I prefer to use copy constructors for copying mutable objects. When writing a constructor you are forced to invoke super(...), and here you can use the copy constructor of the super class. This approach of invoking the constructor of the super class and then assigning the fields of the current class is analogous to the way you write clone methods (invoking super.clone() then reassigning fields if necessary). One advantage this has has over clone is that you never have to use a useless try {...} catch (CloneNotSupportedException e) {} construction. Another advantage that copy constructors have over using clone is that you can make mutable fields final, whereas clone requires you to reassign the field after calling super.clone() with a copy of the original.

You cannot use inheritance when writing a copy method because super.copy() returns an instance of the super class. However, if you like the idea of using a method rather than a constructor you could provide a copy method in addition to copy constructors.

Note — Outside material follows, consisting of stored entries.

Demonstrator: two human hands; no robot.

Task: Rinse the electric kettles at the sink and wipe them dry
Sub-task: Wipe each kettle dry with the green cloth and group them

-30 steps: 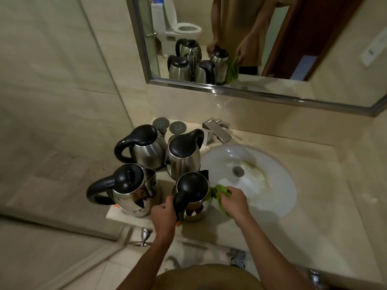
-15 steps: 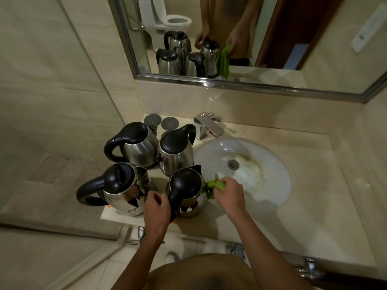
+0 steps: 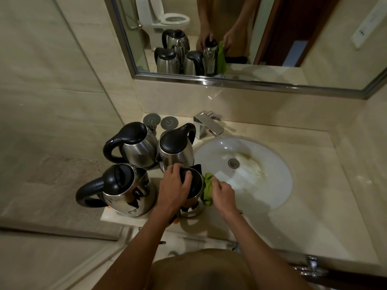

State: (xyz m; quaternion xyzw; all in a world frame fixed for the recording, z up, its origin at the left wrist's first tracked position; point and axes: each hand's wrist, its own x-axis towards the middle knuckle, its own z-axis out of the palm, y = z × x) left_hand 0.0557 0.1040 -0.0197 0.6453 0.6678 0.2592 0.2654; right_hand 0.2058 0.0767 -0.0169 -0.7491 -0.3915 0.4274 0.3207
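Green cloth gripped in your right hand wipes the near kettle beside the sink; your left hand clasps its lid. Three kettles likely remain.

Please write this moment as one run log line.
step: wiping | left hand: grips kettle lid | right hand: presses green cloth on kettle side

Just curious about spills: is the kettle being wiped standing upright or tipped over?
Upright. The kettle stands on the counter, left hand on its lid.
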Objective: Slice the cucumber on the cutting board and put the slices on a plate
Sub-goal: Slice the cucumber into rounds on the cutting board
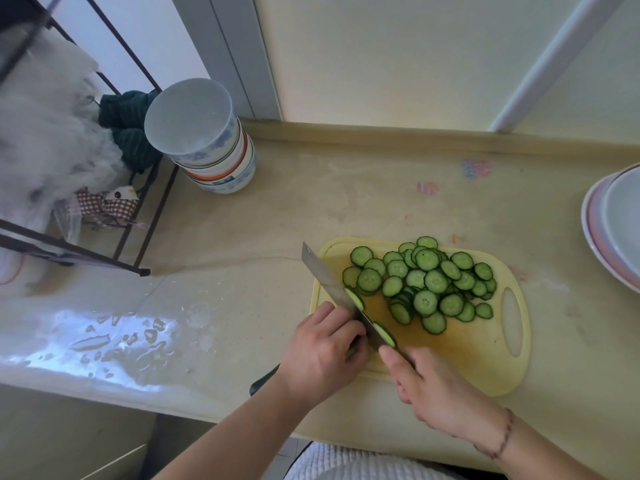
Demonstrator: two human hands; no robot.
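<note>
Worktop [346, 188] carries yellow cutting board [485, 362]. Cucumber slices [424, 282] heaped on its far half, beyond both hands. Knife [332, 289] gripped by right hand [436, 393], two slices stuck to blade. Left hand [322, 351] curled over the cucumber, mostly hidden.

cutting board [485, 355]: pale yellow
cucumber slices [426, 282]: on the board, dark green rims, light green centres
surface [311, 209]: beige
bowls [214, 150]: left of the board, white, blue-patterned, one orange band
plates [613, 230]: right of the board, white, pink rim
</note>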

Here is an example of this.

interface Copyable {
    Copyable copy();
}

class ImplA implements Copyable {

    private String field;

    public ImplA(ImplA implA) {
        this.field = implA.field;
    }

    @Override
    public ImplA copy() {
        return new ImplA(this);
    }

    // other constructors and methods that mutate state.
}

class ImplB extends ImplA {

    private int value;
    private final List<String> list;  // This field could not be final if we used clone.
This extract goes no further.